Les auteurs de l’étude précisent que celle-ci comporte toutefois plusieurs limites. D’abord, le modèle utilisé n’a pas pris en compte les facteurs de risque pouvant contribuer à l’apparition de la SP, puisqu’on ne sait toujours pas lequel de ces facteurs joue un rôle déterminant dans le déclenchement de cette maladie. Ensuite, les chercheurs n’ont pas tenu compte des personnes chez qui la SP s’est manifestée avant l’âge de 20 ans. Or, près de 5 p. 100 des personnes atteintes de SP éprouvent leurs premiers symptômes de SP avant cet âge. Enfin, les chercheurs n’ont pas pris en considération les traitements qui seront mis au point au cours des prochaines années et qui pourraient ralentir, renverser ou stopper la SP.

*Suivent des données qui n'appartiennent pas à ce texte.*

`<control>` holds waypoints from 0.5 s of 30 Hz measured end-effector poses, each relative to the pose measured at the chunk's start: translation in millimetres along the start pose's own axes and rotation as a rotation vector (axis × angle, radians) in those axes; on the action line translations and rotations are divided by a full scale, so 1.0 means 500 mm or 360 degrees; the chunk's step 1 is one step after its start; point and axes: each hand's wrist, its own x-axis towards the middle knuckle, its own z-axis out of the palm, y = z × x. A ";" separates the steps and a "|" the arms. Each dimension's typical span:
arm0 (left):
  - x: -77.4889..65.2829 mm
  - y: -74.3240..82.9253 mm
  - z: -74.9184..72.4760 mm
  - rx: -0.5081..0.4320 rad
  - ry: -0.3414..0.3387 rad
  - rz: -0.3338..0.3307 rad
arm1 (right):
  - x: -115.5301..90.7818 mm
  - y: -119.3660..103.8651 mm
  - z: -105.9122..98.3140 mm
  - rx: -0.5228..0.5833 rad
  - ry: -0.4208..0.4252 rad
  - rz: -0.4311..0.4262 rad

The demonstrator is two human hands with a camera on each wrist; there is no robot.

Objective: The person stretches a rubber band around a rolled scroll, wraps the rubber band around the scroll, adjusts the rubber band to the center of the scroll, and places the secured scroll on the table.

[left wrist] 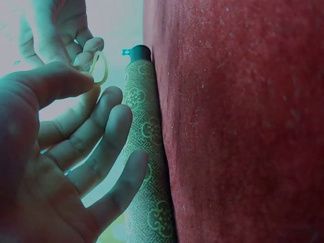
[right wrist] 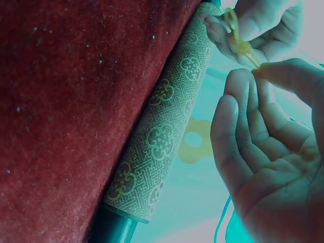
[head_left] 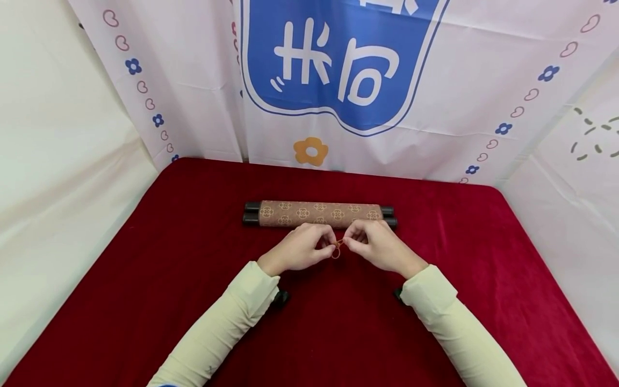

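Observation:
Between the two hands hangs a thin orange-brown cord (head_left: pixel 336 251), looped and partly knotted. My left hand (head_left: pixel 306 246) pinches it between thumb and index finger, the other fingers loosely bent. From the other side my right hand (head_left: pixel 379 244) pinches a short stretch of the same cord with thumb and fingertip. In the right wrist view the cord (right wrist: pixel 244 46) shows a small knot with a loop above it. Just beyond the hands lies a rolled scroll (head_left: pixel 321 212) in brown patterned cloth, with dark rods sticking out at both ends; the right fingers overlap its near edge in the head view.
A red velvet cloth (head_left: pixel 193 258) covers the table. Behind it hangs a white printed curtain (head_left: pixel 203 70) with a blue emblem and an orange flower, and pale fabric walls (head_left: pixel 63 161) stand at the sides.

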 end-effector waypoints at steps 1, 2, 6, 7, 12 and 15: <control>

La Société canadienne de la SP continue de financer des études à impact élevé dans l’espoir que les personnes aux prises avec la SP aient un jour accès à des traitements qui freineront la progression de cette maladie. Elle espère également que seront mises au point des options thérapeutiques qui permettront de prévenir la SP et de traiter celle-ci de façon précoce. Outre les activités axées sur la recherche, les campagnes de défense des droits et des intérêts auprès des gouvernements figurent également parmi les priorités de l’organisme. La Société de la SP souhaite ainsi favoriser l’accès des personnes atteintes de SP aux services et aux traitements dont elles ont besoin pour améliorer leur qualité de vie. Elle souhaite aussi contribuer à la réduction des coûts de la SP, et ce, non seulement pour les personnes aux prises avec cette maladie, mais également pour le système de soins de santé.
AMANKWAH, N. et coll. « Multiple sclerosis in Canada 2011 to 2031: results of a microsimulaiton modelling study of epidemiological and economic impacts », Health Promot Chronic Dis Prev Can, 2017: 37(2), 37-48.